Raph Levien: There is a pretty big academic literature on this. An absolute favorite is Prefix Sums and Their Applications. A lot of this academic literature assumes the PRAM model, which is actually not a very good model of actual GPU hardware, but is still useful for analyzing how much parallelism is available in a problem domain. I recommend Thinking in Parallel: Some Basic Data-Parallel Algorithms and Techniques (2010) for a solid academic treatment of this field.
Raph Levien: You still have to do a lot of work to map that to real hardware, and I'm not aware of any good writeup on that. I tried to touch on it in my stack monoid paper, but it's potentially a topic of much bigger scope. I think a fairly good general piece of advice is to find a paper with an efficient parallel algorithm according to the PRAM model, then try implementing it on a real GPU. That will be a struggle, but at the end of it you'll learn a lot.
Raph Levien: Section 3: some pedagogical compute resources
Here are some resources I found interesting, where the authors are trying to explain something. Relevance not guaranteed.
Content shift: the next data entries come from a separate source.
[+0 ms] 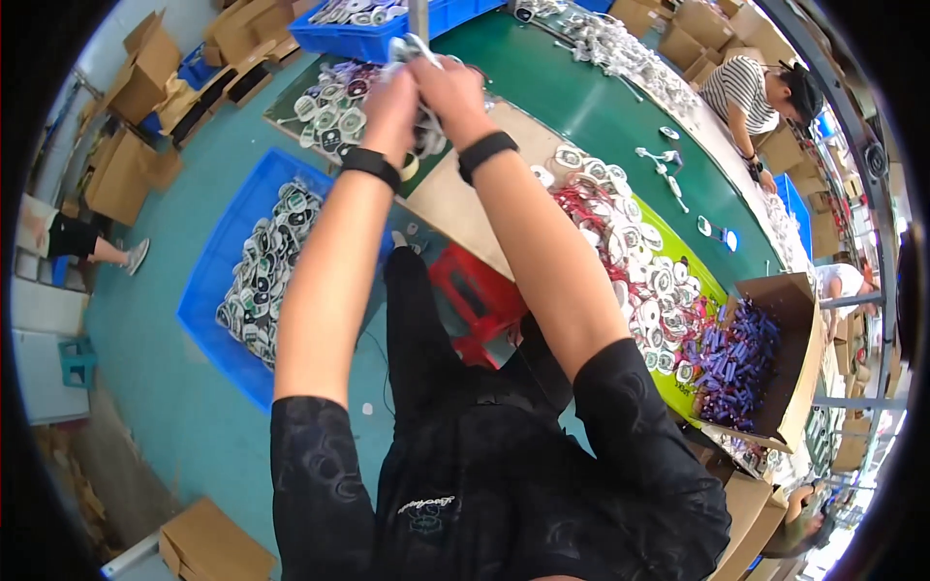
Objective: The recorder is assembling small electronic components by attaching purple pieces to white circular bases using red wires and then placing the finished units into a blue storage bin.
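Observation:
My left hand (390, 105) and my right hand (449, 89) meet at the far end of my outstretched arms, beside a metal post. Both are closed and somewhat blurred, gripping a white plastic part (412, 48) whose exact shape I cannot make out. Beneath and beside them lies a heap of round white plastic housings (334, 121) with dark and green insides. A pale board (450, 194) covers the near edge of the bench. To its right, more white round housings with red wires (639, 257) are piled on a lime-green tray (683, 397).
A blue bin (223, 218) full of housings stands on the floor at left. Purple cylindrical cells with wires (731, 363) fill a cardboard box (794, 387) at right. Beyond the green conveyor belt (581, 107) works a person in stripes (746, 97). A red stool (475, 290) sits under the bench.

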Tool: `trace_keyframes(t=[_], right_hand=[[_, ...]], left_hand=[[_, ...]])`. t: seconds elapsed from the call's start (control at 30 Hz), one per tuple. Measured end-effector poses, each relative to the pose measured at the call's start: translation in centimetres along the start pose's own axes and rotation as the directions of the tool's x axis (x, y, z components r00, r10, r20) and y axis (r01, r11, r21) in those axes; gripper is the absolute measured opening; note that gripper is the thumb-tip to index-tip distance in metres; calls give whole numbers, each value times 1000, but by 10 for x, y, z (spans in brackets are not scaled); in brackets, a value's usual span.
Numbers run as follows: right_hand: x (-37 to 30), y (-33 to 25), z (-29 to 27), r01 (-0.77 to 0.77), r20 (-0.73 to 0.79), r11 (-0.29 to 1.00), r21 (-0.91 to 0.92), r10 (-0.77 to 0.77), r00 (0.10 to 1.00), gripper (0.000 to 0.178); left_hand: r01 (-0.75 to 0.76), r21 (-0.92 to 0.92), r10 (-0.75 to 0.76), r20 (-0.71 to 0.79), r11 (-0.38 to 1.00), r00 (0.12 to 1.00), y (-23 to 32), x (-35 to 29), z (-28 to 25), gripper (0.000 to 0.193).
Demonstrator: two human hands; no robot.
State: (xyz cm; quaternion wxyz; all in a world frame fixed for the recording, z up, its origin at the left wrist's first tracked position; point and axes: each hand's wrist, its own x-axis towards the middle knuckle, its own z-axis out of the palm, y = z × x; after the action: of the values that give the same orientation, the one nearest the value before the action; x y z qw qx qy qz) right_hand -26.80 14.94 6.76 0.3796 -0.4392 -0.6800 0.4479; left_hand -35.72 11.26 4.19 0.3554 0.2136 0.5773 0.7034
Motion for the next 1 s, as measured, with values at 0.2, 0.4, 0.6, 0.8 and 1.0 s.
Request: trace_keyframes(t=[0.2, 0.4, 0.6, 0.8, 1.0], right_hand=[[10, 159, -85, -225, -137, 948, -227, 197, 971, 63], [-11, 169, -57, -369, -193, 914, 166, 397, 897, 57], [4, 194, -77, -544, -88, 835, 81, 550, 830, 70], [-35, 135, -43, -516, -148, 816, -261, 494, 857, 65], [-16, 175, -59, -517, -22, 850, 99, 521, 853, 53]], left_hand=[[106, 499, -209, 155, 860, 965, -109, -11, 96, 67], [182, 656, -351, 135, 733, 927, -160, 26, 70, 68], [115, 778, -366, 154, 617, 918, -130, 6, 91, 73], [152, 768, -374, 121, 622, 919, -142, 11, 33, 73], [174, 535, -442, 426, 827, 789, -155, 45, 32, 57]])
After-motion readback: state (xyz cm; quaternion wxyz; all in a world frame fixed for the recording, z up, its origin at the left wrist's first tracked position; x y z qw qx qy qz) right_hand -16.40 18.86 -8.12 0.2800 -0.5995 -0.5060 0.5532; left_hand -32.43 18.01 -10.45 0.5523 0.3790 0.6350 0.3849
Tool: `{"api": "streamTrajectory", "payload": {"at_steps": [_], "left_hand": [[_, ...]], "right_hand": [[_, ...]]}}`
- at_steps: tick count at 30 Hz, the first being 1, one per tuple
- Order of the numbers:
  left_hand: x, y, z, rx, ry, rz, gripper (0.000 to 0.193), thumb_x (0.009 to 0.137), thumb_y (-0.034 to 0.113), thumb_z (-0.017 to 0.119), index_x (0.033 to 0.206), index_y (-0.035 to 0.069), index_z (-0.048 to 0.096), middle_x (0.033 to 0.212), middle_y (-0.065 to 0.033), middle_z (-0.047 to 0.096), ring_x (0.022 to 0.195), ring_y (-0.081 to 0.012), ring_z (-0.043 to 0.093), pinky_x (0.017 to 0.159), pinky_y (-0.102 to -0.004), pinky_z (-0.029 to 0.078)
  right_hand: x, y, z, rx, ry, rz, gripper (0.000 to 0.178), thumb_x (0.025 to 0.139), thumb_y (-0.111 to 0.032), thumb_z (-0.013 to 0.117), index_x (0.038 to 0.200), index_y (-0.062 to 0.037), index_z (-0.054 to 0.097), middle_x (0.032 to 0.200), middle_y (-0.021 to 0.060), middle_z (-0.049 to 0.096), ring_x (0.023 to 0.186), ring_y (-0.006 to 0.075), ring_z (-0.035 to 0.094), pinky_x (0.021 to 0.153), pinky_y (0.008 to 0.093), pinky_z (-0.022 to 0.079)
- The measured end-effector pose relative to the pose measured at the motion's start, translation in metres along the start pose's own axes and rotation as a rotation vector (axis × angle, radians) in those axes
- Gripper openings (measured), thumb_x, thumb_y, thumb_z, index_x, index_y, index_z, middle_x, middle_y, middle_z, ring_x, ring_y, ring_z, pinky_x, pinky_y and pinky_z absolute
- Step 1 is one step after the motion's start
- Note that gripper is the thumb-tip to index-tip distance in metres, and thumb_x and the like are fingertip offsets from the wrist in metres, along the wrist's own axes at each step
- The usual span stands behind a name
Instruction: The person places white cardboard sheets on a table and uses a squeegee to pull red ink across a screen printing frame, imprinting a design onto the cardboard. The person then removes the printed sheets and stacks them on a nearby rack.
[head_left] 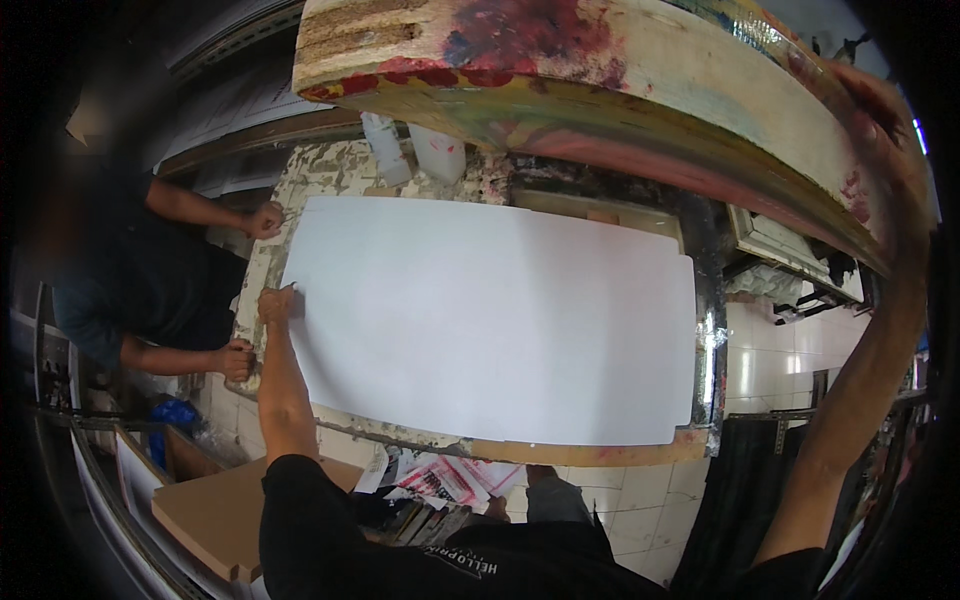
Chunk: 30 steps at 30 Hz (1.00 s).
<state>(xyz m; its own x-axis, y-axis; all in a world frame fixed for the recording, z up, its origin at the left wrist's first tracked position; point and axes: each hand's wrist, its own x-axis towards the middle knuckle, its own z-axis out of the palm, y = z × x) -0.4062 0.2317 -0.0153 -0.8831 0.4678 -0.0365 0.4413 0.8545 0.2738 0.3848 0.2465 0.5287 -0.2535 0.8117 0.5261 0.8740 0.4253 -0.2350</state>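
A large white sheet [480, 310] lies flat across the work table, with small notches in its outline. My left hand [277, 304] is closed at the sheet's left edge, its fingertips pinching the border. Above the far side of the sheet, a thick wooden screen-printing frame [760, 130] is tilted up, stained with red, dark and yellow ink. My right hand [872, 115] grips this frame near its right end, my arm stretched up along the right side. Some of the right fingers are behind the wood.
At the left stands another person, their hands [240, 360] resting on the paint-spattered table [262, 268]. Two white plastic bottles [437, 152] are beyond the sheet. Brown cardboard [240, 505] and printed papers [450, 478] lie below the table. A rack [785, 240] is at the right.
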Motion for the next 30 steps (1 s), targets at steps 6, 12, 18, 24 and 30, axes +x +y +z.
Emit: {"api": "streamTrajectory", "payload": {"at_steps": [6, 12, 18, 24, 30], "left_hand": [[0.016, -0.024, 0.016, 0.143, 0.017, 0.319, 0.048, 0.083, 0.042, 0.069, 0.101, -0.002, 0.073, 0.112, -0.0253, 0.071, 0.093, -0.0422, 0.073, 0.080, -0.0520, 0.059], [-0.052, 0.070, -0.019, -0.030, 0.267, 0.078, 0.047, 0.074, 0.034, 0.080, 0.110, 0.005, 0.073, 0.110, -0.0241, 0.071, 0.105, -0.0426, 0.068, 0.091, -0.0529, 0.052], [-0.205, 0.232, -0.012, -0.536, 0.229, 0.876, 0.063, 0.079, 0.031, 0.085, 0.129, 0.002, 0.060, 0.121, -0.0180, 0.065, 0.111, -0.0381, 0.059, 0.097, -0.0479, 0.047], [-0.445, 0.165, -0.070, -1.145, -0.238, 0.553, 0.085, 0.087, 0.016, 0.079, 0.155, 0.004, 0.029, 0.158, -0.0137, 0.034, 0.143, -0.0317, 0.036, 0.116, -0.0528, 0.028], [-0.490, 0.027, -0.092, -1.240, -0.389, -0.543, 0.086, 0.095, 0.019, 0.071, 0.160, 0.010, 0.015, 0.161, -0.0230, 0.025, 0.146, -0.0366, 0.031, 0.119, -0.0570, 0.022]], "right_hand": [[-0.003, -0.014, 0.006, 0.044, -0.003, 0.024, 0.071, 0.086, -0.059, 0.070, 0.131, -0.0038, 0.062, 0.121, 0.0149, 0.060, 0.115, 0.0247, 0.057, 0.101, 0.0384, 0.046], [-0.006, -0.004, 0.002, 0.070, -0.004, 0.032, 0.070, 0.084, -0.057, 0.073, 0.127, -0.0024, 0.064, 0.114, 0.0147, 0.062, 0.106, 0.0238, 0.059, 0.095, 0.0369, 0.047], [0.002, -0.033, 0.003, 0.128, -0.015, 0.019, 0.069, 0.082, -0.056, 0.076, 0.123, -0.0010, 0.066, 0.107, 0.0146, 0.064, 0.098, 0.0229, 0.061, 0.088, 0.0355, 0.049], [0.009, -0.074, 0.010, 0.205, -0.108, -0.004, 0.059, 0.078, -0.050, 0.083, 0.108, 0.0008, 0.074, 0.082, 0.0110, 0.071, 0.068, 0.0181, 0.065, 0.064, 0.0281, 0.052], [0.005, -0.075, 0.004, 0.081, -0.126, -0.126, 0.054, 0.079, -0.055, 0.082, 0.096, -0.0036, 0.079, 0.078, 0.0071, 0.072, 0.067, 0.0161, 0.063, 0.059, 0.0271, 0.046]]}}
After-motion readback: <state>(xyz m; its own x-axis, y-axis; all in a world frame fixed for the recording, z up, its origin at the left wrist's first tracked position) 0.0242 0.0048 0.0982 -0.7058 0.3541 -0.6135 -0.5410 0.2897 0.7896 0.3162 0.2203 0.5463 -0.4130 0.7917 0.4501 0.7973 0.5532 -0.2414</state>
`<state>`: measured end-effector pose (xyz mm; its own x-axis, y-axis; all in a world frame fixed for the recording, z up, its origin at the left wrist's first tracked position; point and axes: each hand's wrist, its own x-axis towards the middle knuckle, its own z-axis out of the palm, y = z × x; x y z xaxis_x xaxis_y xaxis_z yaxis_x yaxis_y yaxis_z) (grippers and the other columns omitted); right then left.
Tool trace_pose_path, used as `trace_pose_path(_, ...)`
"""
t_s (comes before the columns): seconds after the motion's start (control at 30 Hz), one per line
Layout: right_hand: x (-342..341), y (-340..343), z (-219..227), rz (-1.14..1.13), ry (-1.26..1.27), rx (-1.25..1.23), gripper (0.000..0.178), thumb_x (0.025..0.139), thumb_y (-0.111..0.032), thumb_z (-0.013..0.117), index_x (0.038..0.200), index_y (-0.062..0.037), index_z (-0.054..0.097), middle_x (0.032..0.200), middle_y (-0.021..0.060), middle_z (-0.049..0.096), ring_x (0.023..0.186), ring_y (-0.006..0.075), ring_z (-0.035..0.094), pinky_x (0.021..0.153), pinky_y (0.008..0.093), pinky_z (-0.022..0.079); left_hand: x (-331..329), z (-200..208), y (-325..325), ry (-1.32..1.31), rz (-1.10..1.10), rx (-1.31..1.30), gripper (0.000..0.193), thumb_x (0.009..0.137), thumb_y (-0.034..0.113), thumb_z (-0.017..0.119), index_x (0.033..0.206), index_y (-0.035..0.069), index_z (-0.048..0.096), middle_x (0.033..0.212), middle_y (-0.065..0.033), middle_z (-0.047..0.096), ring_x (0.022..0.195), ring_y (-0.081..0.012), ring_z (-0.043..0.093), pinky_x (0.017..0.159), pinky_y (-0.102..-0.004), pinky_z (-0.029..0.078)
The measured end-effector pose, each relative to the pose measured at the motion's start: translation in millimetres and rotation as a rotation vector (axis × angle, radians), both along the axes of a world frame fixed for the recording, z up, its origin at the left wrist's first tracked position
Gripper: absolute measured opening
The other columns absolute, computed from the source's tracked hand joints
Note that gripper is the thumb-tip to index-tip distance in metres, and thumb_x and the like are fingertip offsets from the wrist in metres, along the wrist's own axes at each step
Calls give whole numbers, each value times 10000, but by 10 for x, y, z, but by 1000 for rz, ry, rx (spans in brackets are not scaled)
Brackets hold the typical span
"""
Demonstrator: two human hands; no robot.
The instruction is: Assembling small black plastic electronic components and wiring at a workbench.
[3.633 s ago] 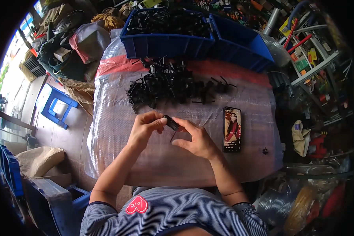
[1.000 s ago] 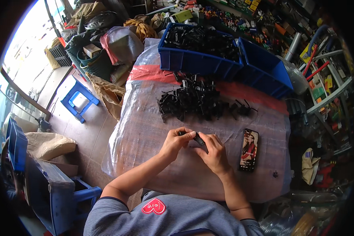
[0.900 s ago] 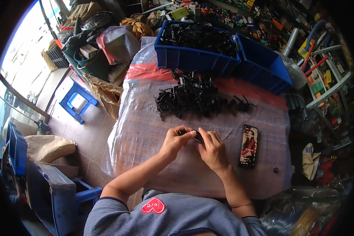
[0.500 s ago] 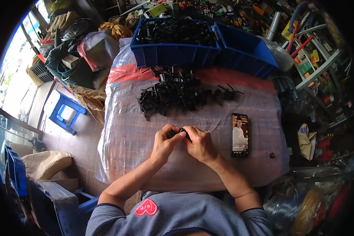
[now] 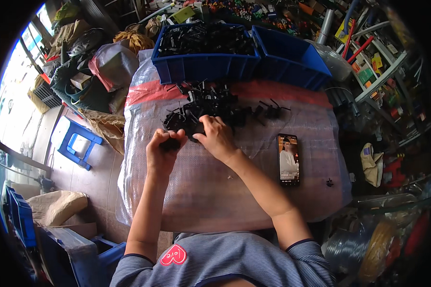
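Note:
My left hand (image 5: 162,155) is closed around a small black plastic part (image 5: 169,144), palm turned up, at the near left edge of the pile. The part's exact kind cannot be made out. My right hand (image 5: 217,137) reaches over the near side of the heap of black plastic parts (image 5: 208,103), thumb and fingers apart, with nothing visible between them. The parts in the heap have thin rods or pins sticking out. Some loose black parts (image 5: 273,111) lie just right of the heap.
Behind the heap stand a blue bin (image 5: 206,64) full of black pieces and another blue bin (image 5: 292,67). A phone (image 5: 288,160) lies on the plastic-sheeted table (image 5: 196,201), with a tiny black piece (image 5: 329,182) beyond it. A blue stool (image 5: 79,143) stands left.
My hands, together over the near table before, have parted and moved forward to the heap. The left keeps a black part; the right has let go and reached to the pile.

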<state>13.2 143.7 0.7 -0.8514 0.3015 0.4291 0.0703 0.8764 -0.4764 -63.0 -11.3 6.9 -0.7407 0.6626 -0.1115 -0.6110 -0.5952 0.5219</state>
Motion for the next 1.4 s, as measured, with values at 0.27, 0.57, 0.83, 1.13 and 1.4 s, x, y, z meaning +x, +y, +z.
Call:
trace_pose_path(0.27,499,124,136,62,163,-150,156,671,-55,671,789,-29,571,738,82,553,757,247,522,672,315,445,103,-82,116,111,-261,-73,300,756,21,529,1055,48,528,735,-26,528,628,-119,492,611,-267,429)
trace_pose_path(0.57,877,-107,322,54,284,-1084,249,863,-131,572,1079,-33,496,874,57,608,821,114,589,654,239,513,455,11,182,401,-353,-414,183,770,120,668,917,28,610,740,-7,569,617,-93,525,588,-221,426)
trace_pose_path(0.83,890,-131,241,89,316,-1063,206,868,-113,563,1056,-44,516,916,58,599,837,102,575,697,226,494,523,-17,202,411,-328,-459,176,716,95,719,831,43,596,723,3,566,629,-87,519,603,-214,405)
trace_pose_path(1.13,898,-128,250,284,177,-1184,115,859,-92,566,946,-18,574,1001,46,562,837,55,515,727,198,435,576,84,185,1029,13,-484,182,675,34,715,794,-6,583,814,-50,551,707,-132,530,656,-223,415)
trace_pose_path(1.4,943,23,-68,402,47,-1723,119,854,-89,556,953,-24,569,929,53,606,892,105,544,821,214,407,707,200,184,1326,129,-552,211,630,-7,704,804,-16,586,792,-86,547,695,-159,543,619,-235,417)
Raph Levien: Section 4: some other compute shader codebases to read
- Vello of course! I plan on writing an extensive "Report on project Vello"
- kompute.cc. Focused on machine learning, and Vulkan only
- wonnx. Focused on machine learning, and WebGPU. In fact, the only other non-tutorial WebGPU compute codebase I'm currently aware of (I'm sure this will change rapidly)
Raph Levien: Section 5: beyond WebGPU
WebGPU 1.0 has some serious limitations, though I believe it is a solid foundation. I think it's valuable to be aware of the ways other APIs have more powerful compute capabilities. I also believe that in time WebGPU will evolve, both by optional extensions and (hopefully) future major versions.
Raph Levien: WebGPU lacks device-scoped barriers, which mean that single-pass prefix sum is impossible. A good academic publication on that topic is Inter-workgroup Barrier Synchronisation on Graphics Processing Units
Raph Levien: Another major limitation is that it lacks subgroups, which are a way for blocks of threads (usually 32) smaller than a workgroup (typically 1024) to communicate with each other without going through workgroup-shared memory at all. In addition, synchronization within a subgroup is cheap or even free, as the threads within a subgroup usually execute in lock-step.
- Vulkan Subgroup Tutorial
- Vulkan Subgroup Explained
- SIMD operations in WebGPU for ML
- Wave Programming in D3D12 and Vulkan
Raph Levien: Something interesting to watch is the existence of pointers. In "basic" GPU compute (including WebGPU), there is no primitive pointer type. Instead, a memory access operation in a shader program is (generally) bound to a single buffer, and you can vary the array index within that buffer. Both CUDA and OpenCL have real pointers, which is a somewhat different programming model.
Raph Levien: However, Metal (like OpenCL) has had pointers from the beginning, and Vulkan has slowly, painfully been growing the capability. From what I've seen so far, the tooling and developer experience of pointers in Vulkan is terrible (even by Khronos standards), but it's interesting that it's there. I suspect it will end up being most useful as a compilation target from higher level languages, rather than something most programmers will use directly.
Raph Levien: Ok, I think that's about it for now. I'm sure I left out some useful resources. Others feel free to add more. It occurs to me this might be better as a wiki than a discussion thread, but we don't presently have a space for those to live. I hope Nils and others find it useful!